* [PROBLEM TO SOLVE]:
Give back exactly the lines of the material below that start at the one holding "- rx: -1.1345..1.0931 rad" and end at the last line, minus the pictures.

•••••

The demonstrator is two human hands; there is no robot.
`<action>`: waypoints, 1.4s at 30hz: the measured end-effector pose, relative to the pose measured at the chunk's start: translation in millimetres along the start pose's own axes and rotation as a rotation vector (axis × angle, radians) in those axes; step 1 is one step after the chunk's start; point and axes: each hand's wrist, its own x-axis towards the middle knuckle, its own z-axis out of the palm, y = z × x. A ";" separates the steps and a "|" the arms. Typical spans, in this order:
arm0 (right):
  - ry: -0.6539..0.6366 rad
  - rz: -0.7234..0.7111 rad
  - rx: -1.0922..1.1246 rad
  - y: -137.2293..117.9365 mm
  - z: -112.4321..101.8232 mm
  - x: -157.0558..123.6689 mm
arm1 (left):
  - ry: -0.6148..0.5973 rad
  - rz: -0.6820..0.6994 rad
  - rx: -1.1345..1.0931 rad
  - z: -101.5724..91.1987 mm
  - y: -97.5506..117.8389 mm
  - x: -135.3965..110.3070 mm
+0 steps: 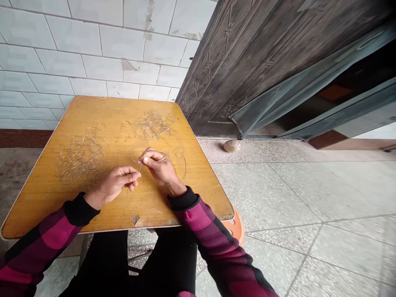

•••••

* [THE ANSWER]:
  - rx: -1.1345..1.0931 rad
  - z: -101.5724..91.1987 mm
  - y: -97.5506..117.8389 mm
  - x: -135.3965..110.3070 mm
+0 steps: 

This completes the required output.